The iPhone X just came out yesterday. This phone costs $999, has insane processing power, and has facial recognition that can be used to unlock the phone and make purchases. Technofears and privacy debates aside, this is a marvel of technology. I promise this isn’t an Apple commercial, I’m just taking a moment to be astounded at how far we’ve come today.
How on earth did we get where we are today? For most of human history, we barely got by, living only on what we could make alone. Then, a spark of growth. A scattering of huts surrounding farmland grew into tall buildings, constantly pushing the limit as to just how high they’d go up into the sky. The oldest person alive today has seen the world grow from a largely horse and buggy society with limited electricity to a world with rocket ships, robots, and driverless cars.
What created this growth? Technology, sure, but what led to this explosion of technology? Institutions is another good answer, but what creates these institutions?
Douglass North asked these questions and began the search for answers to them. His findings helped him win the Nobel Prize in Economics in 1993. The prize was awarded to both North and fellow economist Robert Fogel for “having renewed research in economic history by applying economic theory and quantitative methods in order to explain economic and institutional change”
What does North have to say about how we created the institutions that spurred such growth? In his paper, Economic Performance Through Time, North begins an answer to this. He says that the development of institutions is a relationship between informal norms and formal rules. He also says that informal norms give legitimacy to the formal rules.
Let’s unpack those statements a bit. What does North mean by informal norms? I’ll start with a trivial everyday example. When you go through a door, why do you hold it if someone’s walking behind you? Have you become irrationally (perhaps rationally, to you) angry when someone doesn’t hold it for you when you’re literally right behind them? You might say that it’s just being polite, but even the idea of what constitutes “politeness” is an informal norm.

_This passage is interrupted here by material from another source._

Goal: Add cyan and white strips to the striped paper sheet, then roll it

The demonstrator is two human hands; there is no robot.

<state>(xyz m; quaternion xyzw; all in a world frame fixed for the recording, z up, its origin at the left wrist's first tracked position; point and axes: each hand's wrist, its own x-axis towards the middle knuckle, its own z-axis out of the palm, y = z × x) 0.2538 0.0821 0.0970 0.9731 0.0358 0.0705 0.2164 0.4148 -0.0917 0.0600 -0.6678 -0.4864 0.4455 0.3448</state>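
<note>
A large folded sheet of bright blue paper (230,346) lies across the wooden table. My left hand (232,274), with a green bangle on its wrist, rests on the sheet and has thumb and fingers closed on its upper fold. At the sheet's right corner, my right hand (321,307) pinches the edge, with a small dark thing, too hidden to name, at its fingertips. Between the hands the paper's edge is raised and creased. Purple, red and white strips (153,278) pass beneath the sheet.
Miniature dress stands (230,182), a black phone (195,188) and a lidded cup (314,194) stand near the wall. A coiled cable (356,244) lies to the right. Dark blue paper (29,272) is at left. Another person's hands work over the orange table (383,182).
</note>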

Formal rules can be changed instantaneously, all it takes is a majority of the swamp to sign a bill. I know that those who have any experience in government are saying that it’s not as easy as I’m making it sound. However, compared to informal norms, which can take up to an entire generation to change, the session in congress it takes to change a rule is a blink of the eye.

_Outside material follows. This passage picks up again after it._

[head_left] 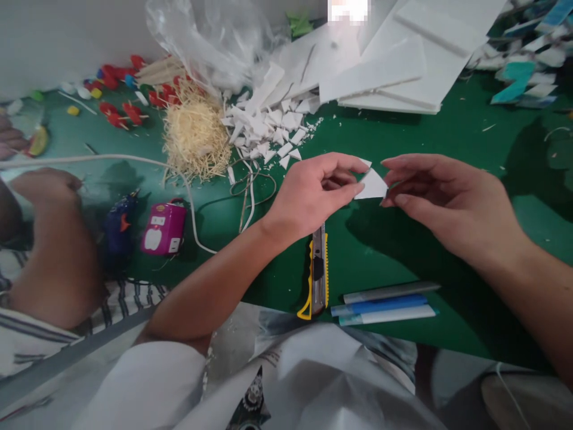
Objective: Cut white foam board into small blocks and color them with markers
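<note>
Two bare hands meet over a smooth, dark green tabletop [461, 131]. The left hand [308, 194] pinches a small, flat, white foam-board piece [373, 186], roughly triangular, between thumb and fingers; the piece lies between the two hands, its sharp corner directed toward the right hand [461, 206]. The right hand is curved, thumb and forefinger parted, its fingertips at that corner; whether they grip it cannot be told. Just below the left hand rests a utility knife [318, 269] with a ribbed yellow plastic body and metal channel, partly covered at its upper end. To its right, three slender cylindrical pens [385, 303], grey, blue and white, lie side by side near the table edge. Beyond the hands, angular white foam scraps [286, 128] and crumbs adjoin broad, smooth white sheets [380, 83], overlapping in a stack. At left sit a tangled mound of pale, straw-like shreds [197, 140], a crumpled transparent plastic bag [215, 45] and a boxy, glossy magenta device [163, 228] with white markings. At far left, another person's forearm [58, 239] rests near the table edge.
</note>
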Available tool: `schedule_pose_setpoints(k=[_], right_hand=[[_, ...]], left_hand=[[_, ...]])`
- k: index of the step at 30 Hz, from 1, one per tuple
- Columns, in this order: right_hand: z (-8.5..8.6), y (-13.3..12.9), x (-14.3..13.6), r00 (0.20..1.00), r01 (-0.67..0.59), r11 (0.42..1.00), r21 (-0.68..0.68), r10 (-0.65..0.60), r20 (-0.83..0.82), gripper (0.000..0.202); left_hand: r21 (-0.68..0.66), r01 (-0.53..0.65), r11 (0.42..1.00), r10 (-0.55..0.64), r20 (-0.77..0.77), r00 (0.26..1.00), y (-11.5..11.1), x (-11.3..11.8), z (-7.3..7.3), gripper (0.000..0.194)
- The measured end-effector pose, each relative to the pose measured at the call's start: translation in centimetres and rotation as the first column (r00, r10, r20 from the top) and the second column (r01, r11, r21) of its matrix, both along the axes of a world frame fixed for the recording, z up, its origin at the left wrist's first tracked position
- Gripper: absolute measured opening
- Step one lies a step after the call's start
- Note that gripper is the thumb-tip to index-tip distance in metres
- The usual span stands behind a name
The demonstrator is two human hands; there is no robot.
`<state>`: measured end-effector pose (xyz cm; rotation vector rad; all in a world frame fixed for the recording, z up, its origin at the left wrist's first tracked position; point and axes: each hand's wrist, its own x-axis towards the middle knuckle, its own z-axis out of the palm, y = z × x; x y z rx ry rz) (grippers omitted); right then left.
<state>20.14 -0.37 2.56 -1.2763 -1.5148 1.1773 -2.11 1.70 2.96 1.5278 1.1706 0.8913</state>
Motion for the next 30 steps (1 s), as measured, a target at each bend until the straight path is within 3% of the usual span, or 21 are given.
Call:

With the time it takes informal norms to change, sometimes we have a disconnect between the formal rules and the informal norms meant to give them legitimacy. This leads to institutions failing in some areas while succeeding in others. We can see this in hostile changes of leadership.
When the Gaddafi and the Libyan regime was toppled, the international community at large had a hand in it. They performed air strikes and prevented the regime from performing any of its own on the resistance. However, when a new regime and rules began to form, we found that the previous ideas of leadership began to arise once again. The liberated Libya quickly fell into conflict again.
Why did this happen? The different militias that had been unified against Gaddafi began to fight each other. They had this perceived idea of how leadership in Libya should be, based on their own experiences. This norm of governance led to them all wanting to be the group in power and refusing to allow others take power.
So, what’s the point? When looking at a country’s development, we rightfully assume that the institutions in place can make any money we give less effective. If a country has corrupt officials, money often ends up lining their pockets instead of going to those in need of he aid. However, the next step in peoples’ minds is to make the governments change their institutions in exchange for aid. These institutions have a very high tendency to fail.
Here’s why: If there’s corruption in the government and we create a formal rule to crackdown on corruption, we haven’t really changed the informal norms of corruption yet. People in these countries have a general idea that they should pay or be paid to transfer money and goods through customs. Even when the rules themselves change, peoples norms take much more time to do so.
So, I jumped between three different examples that use the ideas from just one paper written by Douglass North. His works on building institutions can be used to examine and explain so much more about international development and economic history. He empowered economists to have an additional tool at their disposal to try and understand how countries like Libya tend to follow the same path, how institutions that succeed in the US fail in other places, and most importantly, how we’ve gotten where we are today.